M. Lenormand doit publier prochainement en deux vol. in-12, l’Homme sans nom, de M. Ballanche, magnifique récit, qui se place à côté du beau poème d’Antigone, et qui doit aider puissamment à populariser la Palingénésie.


M. Charles Lemesle a publié, il y a quelques jours, un volume de M. Paul Foucher sous le titre de Saynètes.

Le libraire Moutardier vient de faire paraître l’Écuyer d’Auberon, de madame Waldor.

Aug. Aufray, passage du Caire, no 54, a publié en même temps un volume in-18, de Contes américains, avec des vignettes de Henri Monnier, dans lequel se trouve un joli conte de miss Sedgwick, intitulé la Manie d’écrire[1].


LE LORGNON.
UN VOL. IN-8o, CHEZ LEVAVASSEUR ET GOSSELIN.

Voici un livre qui n’est pas signé ; mais le secret n’a pas été gardé, et ne devait pas l’être. Il ne faut vraiment pas beaucoup de finesse et de pénétration, pour deviner que l’auteur a compté sur l’indiscrétion. C’est une tactique assez habile, et qui place la critique dans une fausse position. En ne se nommant pas on se donne pleine liberté, on multiplie au gré de ses caprices, les portraits, les railleries et les souvenirs. On demeure anonyme tant qu’on tient la plume, pour ne pas se gêner, on se dépouille de son sexe, on renonce aux réserves que le monde impose, on abdique au besoin, et pour quelques semaines seulement, la célébrité qu’on doit à ses charmes et à sa jeunesse ; puis quand arrive le grand jour, au moment de lancer son ouvrage, on aide soi-même et de son mieux à la révélation du secret, et l’on espère ainsi embarrasser les gens les plus difficiles et les réduire au silence ; on les défie de vous attaquer, on semble presque leur reprocher d’avance leur injustice et leur aigreur, on se fait un bouclier de sa franchise et de sa générosité.

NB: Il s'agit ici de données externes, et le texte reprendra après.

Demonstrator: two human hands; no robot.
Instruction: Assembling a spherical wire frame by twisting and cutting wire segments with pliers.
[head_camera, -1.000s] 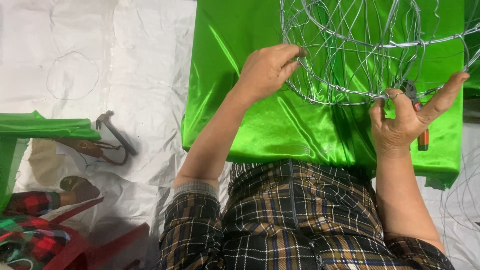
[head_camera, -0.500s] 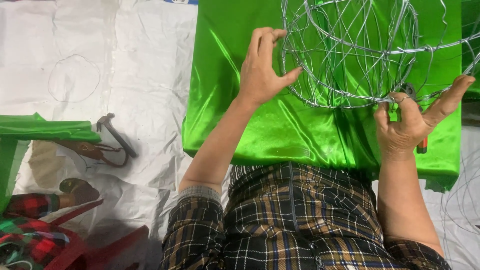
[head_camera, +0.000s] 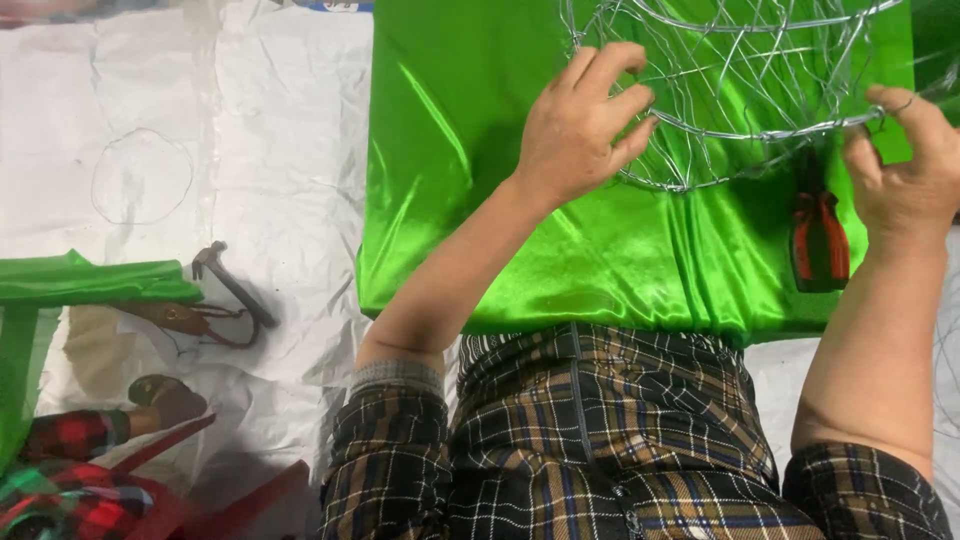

Essayons pourtant de parler du Lorgnon comme si nous l’avions reçu et feuilleté au fond de l’Auvergne ou de la Bretagne, sans avoir parcouru les journaux, qui depuis quinze jours épuisent toutes les coquetteries de la réticence, toutes les flatteries ingénieuses de l’allusion ; jugeons le nouveau roman, comme si nous n’avions lu ni le Bonheur d’être belle, ni le Malheur d’être laide, ni la Vision de Jeanne d’Arc, ni les Stances au général Foy, ni le Dernier jour de Pompéi, ni même Corinne aimée ; oublions pour n’ébranler pas notre impartiale intégrité, les lectures et les improvisations de salon, qui, sous la restauration, avaient toute l’importance d’un évènement.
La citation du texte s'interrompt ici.